(What you should do):
Hunt for the word "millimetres" across the entries below, copying each line that holds it.

(Given data):
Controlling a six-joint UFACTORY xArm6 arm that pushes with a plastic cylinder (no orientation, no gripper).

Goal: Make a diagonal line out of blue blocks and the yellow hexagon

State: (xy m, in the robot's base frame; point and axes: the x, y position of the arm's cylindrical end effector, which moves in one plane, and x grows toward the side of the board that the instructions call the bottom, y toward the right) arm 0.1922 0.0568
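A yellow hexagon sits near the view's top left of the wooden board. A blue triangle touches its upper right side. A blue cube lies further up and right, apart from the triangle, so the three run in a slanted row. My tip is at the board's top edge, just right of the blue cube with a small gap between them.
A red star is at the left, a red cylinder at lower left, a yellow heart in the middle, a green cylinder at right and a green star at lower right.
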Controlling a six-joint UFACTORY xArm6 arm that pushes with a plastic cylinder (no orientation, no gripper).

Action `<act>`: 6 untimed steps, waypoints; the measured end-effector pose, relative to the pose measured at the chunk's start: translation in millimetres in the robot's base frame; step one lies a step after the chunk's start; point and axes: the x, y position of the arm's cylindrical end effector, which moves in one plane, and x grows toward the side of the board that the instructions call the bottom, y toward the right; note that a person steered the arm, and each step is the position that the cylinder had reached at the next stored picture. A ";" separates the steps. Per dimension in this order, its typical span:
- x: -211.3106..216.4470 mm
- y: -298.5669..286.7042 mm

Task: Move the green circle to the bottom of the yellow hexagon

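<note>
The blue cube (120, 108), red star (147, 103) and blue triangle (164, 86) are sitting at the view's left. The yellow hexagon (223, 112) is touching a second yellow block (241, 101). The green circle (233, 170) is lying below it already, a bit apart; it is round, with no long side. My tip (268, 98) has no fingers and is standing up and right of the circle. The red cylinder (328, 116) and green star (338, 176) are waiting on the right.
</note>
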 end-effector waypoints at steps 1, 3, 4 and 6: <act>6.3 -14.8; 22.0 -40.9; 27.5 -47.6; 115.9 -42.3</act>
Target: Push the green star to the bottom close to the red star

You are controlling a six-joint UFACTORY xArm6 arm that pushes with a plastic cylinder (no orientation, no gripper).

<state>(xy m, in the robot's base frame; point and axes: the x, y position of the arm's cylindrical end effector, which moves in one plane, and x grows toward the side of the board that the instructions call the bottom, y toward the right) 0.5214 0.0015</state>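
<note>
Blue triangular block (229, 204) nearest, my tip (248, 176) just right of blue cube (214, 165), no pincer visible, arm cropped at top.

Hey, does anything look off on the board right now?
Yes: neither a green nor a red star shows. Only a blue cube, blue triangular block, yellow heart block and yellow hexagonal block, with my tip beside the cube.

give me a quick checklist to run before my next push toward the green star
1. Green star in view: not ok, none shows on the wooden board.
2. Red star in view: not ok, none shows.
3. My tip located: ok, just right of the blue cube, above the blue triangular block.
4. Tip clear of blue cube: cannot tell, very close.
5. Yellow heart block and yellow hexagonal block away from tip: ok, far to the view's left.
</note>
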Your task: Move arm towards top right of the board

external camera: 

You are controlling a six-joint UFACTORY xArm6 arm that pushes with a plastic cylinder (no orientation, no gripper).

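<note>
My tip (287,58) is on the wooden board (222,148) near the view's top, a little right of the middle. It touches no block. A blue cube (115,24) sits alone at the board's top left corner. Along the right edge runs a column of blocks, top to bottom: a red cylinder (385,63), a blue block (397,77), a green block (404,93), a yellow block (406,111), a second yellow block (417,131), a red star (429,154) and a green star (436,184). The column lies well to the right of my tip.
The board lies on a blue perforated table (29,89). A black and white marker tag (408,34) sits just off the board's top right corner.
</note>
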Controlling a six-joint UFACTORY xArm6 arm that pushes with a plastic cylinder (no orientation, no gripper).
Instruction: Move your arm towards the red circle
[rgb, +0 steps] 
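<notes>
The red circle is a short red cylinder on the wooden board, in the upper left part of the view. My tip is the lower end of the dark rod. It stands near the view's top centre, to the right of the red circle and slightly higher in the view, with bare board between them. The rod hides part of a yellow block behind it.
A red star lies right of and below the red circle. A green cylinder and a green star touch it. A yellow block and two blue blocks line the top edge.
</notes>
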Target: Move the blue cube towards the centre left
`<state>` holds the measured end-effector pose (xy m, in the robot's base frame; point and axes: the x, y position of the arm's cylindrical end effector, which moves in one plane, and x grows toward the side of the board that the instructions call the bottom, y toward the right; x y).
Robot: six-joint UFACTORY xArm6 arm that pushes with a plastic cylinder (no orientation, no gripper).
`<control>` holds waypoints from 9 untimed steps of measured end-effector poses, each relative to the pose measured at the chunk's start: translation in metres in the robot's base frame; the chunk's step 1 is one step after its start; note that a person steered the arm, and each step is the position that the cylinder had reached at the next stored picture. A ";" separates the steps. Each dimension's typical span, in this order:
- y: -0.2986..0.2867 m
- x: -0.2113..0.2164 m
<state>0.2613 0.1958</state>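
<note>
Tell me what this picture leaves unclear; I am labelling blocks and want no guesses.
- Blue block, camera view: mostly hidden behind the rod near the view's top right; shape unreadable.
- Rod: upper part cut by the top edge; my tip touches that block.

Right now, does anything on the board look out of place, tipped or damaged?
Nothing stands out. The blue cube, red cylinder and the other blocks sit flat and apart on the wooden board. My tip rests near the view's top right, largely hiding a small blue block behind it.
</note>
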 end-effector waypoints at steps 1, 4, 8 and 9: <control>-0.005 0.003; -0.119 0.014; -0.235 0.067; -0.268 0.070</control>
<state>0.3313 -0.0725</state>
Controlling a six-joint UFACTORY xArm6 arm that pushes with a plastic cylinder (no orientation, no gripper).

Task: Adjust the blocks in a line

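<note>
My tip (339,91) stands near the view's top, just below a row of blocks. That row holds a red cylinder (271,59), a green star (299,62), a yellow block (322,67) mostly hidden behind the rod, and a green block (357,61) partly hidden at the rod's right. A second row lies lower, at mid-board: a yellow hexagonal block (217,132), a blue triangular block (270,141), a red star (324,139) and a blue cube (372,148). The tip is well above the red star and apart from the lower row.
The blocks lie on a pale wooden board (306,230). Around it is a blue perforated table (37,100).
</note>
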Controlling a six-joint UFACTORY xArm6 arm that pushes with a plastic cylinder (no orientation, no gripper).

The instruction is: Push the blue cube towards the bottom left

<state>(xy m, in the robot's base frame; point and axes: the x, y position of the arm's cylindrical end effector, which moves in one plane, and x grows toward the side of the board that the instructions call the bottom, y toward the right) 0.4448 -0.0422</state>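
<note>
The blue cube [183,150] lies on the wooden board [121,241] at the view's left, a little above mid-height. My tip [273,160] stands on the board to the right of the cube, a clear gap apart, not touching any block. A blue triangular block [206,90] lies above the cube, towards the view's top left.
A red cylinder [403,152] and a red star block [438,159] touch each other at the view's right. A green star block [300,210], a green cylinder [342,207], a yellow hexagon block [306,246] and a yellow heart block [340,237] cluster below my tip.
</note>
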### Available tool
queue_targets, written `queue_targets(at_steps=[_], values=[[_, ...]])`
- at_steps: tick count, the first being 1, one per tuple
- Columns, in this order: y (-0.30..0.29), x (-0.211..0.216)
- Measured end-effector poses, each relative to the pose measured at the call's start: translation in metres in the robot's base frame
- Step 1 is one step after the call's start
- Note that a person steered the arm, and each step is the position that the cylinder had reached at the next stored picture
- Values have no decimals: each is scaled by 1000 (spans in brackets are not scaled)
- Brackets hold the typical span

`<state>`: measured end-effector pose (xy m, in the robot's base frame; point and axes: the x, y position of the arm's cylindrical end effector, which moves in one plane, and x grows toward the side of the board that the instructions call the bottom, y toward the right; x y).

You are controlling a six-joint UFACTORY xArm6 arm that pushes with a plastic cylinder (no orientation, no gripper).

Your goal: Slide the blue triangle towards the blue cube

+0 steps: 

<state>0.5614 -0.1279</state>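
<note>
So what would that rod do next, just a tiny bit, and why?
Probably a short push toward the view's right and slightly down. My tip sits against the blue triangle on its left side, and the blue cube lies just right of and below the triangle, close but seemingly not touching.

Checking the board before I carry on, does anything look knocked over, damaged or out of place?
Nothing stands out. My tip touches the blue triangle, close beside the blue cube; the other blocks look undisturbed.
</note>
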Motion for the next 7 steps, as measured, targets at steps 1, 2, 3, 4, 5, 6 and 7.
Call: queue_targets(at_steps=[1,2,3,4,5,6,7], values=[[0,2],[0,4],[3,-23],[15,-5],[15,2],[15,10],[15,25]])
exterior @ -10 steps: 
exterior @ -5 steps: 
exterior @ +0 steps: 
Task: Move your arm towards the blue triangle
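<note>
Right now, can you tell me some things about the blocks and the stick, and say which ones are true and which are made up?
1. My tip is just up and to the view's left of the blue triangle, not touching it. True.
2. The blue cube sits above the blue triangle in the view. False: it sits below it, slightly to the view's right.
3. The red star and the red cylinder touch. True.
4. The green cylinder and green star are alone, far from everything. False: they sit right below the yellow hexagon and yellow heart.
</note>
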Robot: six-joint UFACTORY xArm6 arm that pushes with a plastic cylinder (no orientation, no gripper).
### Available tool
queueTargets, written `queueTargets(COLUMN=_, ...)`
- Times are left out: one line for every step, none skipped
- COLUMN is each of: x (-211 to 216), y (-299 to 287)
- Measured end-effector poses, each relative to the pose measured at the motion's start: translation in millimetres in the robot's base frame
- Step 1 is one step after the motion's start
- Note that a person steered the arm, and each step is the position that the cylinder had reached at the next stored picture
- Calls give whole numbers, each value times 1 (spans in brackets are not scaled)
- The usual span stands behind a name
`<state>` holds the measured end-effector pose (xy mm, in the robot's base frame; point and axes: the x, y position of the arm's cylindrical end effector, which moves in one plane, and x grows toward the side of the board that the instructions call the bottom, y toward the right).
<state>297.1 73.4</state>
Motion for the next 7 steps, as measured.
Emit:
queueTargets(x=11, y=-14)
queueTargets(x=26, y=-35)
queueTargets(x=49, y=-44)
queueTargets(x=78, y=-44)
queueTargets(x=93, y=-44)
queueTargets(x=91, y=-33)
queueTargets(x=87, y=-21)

(Solved exercise):
Action `<act>`: 6 untimed steps, waypoints; the measured end-effector pose, relative to the pose measured at the chunk's start: translation in millimetres in the robot's base frame; step one lies a step after the chunk's start; point and axes: the x, y position of the arm's cylindrical end effector, which moves in one plane, and x grows toward the side of the board that the instructions call the bottom, y toward the right; note that a person steered the arm, and each step is the position that the cylinder had reached at the next stored picture. A ";" separates the steps. Per dimension in this order, its typical span:
- Measured end-effector poses, each relative to the pose measured at the motion's start: translation in millimetres in the robot's base frame

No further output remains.